This paper discusses two approaches for the analysis of multi-outcome lotteries. The first uses Cumulative Prospect Theory. The second is the Relative Utility Function, which strongly resembles the utility function hypothesized by Markowitz (1952). It is shown that the relative utility model follows Expected Utility Theory with a transformed outcome domain. An illustrative example demonstrates that not only it is a simpler model, but it also provides more sound predictions regarding certainty equivalents of multi-outcome lotteries. The paper discusses estimation procedures for both models. It is noted that Cumulative Prospect Theory has been derived using two-outcome lotteries only, and it is hard to find any evidence in the literature of its parameters ever having been estimated by using lotteries with more than two outcomes.

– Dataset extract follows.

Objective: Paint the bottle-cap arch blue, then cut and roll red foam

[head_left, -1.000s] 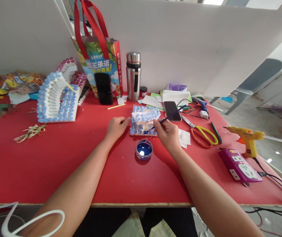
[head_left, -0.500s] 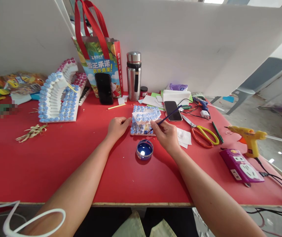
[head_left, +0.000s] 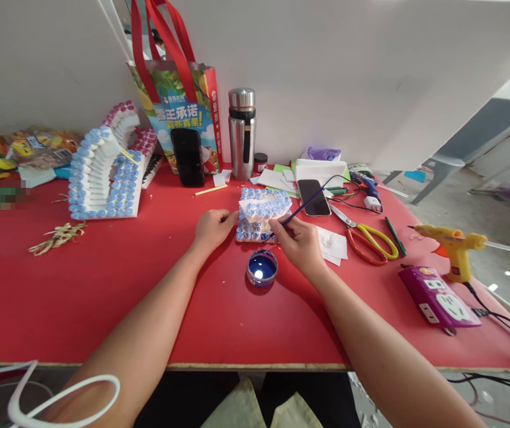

Least squares (mean) and quantile (including median) regression estimations are presented for the relative utility model. It turns out that the estimations for two- and three-outcome lotteries are essentially the same. This confirms the correctness of the model and vindicates the homogeneity of responses given by subjects. An additional advantage of the relative utility model is that it allows multi-outcome lotteries, together with the estimation results, to be presented on a single graph. This is not possible using Cumulative Prospect Theory.

Suggested Citation

  • Kontek, Krzysztof, 2010. "Multi-Outcome Lotteries: Prospect Theory vs. Relative Utility," MPRA Paper 22947, University Library of Munich, Germany.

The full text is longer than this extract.